On the 12th March 1930, Mohandas Gandhi began the Salt March – a 240 mile (390 km) journey to the coastal village of Dandi. He intended to produce salt from seawater to avoid paying tax and thus undermine Britain’s salt monopoly. This act of civil disobedience gained the support of tens of thousands of Indians, and inspired millions more to join the movement.
The Salt March took place just two months after the Indian National Congress promulgated the Declaration of the Independence of India, which supported the idea of civil disobedience to achieve complete self-rule. Gandhi chose to focus on the 1882 Salt Act, claiming that, “next to air and water, salt is perhaps the greatest necessity of life” but wrote to the Viceroy, Lord Irwin, ahead of time to negotiate. The Viceroy refused to meet him.

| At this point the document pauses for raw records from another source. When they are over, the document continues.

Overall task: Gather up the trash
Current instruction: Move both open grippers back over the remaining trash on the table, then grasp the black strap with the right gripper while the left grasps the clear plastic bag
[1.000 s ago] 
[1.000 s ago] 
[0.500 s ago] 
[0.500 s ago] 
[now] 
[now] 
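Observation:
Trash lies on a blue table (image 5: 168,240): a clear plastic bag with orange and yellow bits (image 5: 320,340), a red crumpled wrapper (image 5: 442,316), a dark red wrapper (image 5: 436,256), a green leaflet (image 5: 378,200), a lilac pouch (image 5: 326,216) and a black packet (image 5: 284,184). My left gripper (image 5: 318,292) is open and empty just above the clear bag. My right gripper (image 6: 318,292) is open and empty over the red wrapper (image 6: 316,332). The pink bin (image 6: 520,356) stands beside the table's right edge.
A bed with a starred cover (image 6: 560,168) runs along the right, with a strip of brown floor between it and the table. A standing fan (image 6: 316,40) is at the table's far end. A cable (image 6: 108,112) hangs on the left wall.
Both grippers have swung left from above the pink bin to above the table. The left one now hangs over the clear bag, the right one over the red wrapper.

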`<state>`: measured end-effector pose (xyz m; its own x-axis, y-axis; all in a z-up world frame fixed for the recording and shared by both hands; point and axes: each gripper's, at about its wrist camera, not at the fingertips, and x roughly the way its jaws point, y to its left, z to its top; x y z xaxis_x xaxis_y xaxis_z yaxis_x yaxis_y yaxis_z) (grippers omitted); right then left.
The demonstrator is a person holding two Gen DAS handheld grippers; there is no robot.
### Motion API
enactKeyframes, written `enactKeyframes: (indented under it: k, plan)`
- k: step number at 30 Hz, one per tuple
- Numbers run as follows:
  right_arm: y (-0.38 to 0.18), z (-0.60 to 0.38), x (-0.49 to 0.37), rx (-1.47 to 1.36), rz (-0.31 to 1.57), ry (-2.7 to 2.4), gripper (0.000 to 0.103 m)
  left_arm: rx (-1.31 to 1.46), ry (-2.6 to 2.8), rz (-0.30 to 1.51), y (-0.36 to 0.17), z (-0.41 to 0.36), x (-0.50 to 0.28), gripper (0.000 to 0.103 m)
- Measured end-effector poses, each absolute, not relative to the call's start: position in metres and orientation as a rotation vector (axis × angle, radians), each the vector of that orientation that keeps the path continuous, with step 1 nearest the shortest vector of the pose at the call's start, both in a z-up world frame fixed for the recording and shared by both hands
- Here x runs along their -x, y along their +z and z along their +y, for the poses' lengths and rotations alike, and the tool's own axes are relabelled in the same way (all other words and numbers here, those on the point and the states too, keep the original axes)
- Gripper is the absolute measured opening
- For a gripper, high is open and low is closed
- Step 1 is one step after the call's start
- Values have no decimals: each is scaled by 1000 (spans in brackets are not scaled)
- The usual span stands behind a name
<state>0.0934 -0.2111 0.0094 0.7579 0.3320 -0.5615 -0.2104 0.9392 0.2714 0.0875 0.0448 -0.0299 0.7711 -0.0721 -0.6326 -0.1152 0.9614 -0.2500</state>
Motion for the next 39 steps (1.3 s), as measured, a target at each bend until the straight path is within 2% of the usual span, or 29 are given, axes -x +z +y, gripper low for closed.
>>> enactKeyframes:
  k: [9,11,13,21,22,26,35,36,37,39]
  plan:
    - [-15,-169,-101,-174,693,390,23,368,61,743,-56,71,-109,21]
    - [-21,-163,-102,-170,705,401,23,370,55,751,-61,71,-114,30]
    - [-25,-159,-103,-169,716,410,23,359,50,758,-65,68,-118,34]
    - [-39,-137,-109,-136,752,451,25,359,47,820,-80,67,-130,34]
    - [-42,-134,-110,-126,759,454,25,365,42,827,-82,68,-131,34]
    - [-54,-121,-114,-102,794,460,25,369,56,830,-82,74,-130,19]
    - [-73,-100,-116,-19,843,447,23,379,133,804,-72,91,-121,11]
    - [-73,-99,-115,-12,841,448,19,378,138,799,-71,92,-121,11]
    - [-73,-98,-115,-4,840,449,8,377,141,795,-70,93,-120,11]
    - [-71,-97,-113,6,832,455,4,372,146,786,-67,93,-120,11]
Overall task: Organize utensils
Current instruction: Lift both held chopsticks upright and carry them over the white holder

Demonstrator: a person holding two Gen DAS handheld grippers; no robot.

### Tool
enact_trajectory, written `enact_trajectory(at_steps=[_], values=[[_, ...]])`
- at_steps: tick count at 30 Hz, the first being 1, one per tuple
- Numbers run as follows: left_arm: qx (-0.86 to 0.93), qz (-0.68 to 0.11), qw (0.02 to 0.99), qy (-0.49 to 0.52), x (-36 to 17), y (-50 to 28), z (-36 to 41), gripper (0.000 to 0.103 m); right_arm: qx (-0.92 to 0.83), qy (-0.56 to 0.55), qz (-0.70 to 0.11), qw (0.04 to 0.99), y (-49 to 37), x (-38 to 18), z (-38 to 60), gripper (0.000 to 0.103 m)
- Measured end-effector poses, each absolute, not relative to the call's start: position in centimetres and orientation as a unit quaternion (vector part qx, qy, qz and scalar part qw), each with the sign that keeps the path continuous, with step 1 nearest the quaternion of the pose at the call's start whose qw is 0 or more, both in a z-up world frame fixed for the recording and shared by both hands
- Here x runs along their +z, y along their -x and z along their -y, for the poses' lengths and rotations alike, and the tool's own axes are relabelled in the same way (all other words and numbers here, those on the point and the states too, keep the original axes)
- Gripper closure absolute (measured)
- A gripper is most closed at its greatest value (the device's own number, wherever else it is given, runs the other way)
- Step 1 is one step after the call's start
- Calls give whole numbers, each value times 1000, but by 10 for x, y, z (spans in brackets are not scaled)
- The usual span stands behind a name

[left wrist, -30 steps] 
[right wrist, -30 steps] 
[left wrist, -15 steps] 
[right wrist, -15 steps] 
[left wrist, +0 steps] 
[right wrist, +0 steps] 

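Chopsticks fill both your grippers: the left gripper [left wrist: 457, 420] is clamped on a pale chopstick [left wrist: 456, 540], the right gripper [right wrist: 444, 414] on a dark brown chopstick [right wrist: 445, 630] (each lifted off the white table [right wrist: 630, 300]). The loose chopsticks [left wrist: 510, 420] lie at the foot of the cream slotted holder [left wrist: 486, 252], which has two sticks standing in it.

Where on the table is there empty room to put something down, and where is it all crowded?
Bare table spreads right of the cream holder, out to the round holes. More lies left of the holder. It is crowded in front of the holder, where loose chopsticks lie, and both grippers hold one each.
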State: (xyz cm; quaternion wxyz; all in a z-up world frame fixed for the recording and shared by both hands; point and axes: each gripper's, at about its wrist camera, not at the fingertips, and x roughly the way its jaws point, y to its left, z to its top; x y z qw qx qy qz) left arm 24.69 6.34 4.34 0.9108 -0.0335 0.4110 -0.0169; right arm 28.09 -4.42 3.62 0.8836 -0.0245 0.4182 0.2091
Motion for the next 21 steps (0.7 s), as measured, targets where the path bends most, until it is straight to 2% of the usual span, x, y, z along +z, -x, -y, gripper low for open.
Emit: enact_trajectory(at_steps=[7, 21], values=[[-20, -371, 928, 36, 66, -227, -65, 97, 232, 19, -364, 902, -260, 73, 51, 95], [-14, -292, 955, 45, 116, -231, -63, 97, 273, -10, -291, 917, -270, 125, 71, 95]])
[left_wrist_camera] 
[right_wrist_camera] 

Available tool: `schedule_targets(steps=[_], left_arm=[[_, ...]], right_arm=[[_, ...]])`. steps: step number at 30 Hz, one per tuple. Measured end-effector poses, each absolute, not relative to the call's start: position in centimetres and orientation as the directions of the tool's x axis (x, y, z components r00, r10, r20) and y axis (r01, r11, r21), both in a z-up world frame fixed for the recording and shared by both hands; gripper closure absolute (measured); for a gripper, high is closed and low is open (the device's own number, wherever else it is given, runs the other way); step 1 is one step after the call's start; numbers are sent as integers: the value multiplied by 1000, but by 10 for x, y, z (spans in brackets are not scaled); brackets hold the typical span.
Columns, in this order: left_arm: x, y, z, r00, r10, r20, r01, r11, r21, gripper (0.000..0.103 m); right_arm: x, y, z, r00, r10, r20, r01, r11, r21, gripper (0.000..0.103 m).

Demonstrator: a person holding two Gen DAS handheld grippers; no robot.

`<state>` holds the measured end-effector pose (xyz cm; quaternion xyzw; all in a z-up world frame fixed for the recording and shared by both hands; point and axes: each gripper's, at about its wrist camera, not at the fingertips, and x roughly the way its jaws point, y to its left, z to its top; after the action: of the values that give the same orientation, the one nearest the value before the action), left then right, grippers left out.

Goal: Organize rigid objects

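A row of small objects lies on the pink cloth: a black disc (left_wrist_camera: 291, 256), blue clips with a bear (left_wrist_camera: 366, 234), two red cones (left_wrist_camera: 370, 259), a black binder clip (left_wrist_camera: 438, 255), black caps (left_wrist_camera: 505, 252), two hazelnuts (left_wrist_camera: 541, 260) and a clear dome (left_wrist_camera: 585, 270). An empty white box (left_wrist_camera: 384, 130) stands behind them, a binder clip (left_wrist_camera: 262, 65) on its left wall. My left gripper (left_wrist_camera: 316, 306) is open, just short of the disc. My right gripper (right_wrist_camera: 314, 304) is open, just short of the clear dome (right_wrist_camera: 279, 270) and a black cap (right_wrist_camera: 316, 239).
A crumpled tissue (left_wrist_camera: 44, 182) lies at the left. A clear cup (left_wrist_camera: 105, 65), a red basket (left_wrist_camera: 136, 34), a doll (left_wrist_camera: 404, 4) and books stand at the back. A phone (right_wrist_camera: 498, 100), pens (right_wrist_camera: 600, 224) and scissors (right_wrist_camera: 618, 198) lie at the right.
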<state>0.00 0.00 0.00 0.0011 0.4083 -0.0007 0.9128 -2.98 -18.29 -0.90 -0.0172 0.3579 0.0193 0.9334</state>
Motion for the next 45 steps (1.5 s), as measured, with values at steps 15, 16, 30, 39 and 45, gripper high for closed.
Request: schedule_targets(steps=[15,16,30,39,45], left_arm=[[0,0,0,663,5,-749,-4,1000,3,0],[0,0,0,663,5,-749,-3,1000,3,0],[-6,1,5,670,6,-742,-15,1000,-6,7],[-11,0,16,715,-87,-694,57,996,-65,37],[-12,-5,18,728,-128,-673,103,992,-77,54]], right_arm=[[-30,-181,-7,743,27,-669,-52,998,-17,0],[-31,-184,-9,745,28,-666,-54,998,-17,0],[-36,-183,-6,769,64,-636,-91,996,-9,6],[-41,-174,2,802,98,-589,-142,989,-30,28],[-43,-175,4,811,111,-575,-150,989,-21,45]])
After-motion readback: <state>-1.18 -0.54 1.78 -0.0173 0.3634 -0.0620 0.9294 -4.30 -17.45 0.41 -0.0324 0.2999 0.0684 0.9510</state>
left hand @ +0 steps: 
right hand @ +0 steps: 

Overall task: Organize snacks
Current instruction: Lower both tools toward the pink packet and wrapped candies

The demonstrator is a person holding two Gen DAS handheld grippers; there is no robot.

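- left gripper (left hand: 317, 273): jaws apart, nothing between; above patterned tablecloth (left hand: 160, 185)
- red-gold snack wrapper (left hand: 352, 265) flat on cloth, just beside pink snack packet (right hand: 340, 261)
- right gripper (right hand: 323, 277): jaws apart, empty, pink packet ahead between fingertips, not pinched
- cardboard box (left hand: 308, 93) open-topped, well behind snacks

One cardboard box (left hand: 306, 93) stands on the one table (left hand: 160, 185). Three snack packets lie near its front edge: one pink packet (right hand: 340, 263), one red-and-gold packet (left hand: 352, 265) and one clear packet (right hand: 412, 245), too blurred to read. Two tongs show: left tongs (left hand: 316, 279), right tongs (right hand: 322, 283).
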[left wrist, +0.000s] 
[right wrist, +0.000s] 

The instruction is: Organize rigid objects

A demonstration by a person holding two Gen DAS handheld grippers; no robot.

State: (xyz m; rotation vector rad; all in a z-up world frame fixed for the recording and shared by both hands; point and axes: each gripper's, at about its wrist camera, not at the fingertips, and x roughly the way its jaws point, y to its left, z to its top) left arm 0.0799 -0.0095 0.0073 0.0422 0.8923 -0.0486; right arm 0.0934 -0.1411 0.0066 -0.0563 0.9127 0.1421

Gandhi and 79 supporters departed his base at Sabarmati Ashram on the 12th March, and by the end of the twenty-four day march had built a procession that reportedly stretched for two miles. After he broke the Salt Laws by picking up a piece of natural salt at Dandi on the 6th April, millions of people around the country did the same. Meanwhile, international media coverage of the march brought the issue of Indian independence to a worldwide audience.
The British authorities responded by arresting 60,000 people by the end of April. Gandhi himself was jailed on the 5th May. However, he called off the civil disobedience campaign in January 1931, leading to him attending the Round Table Conference in London where he began to discuss India’s demands for independence – as an equal.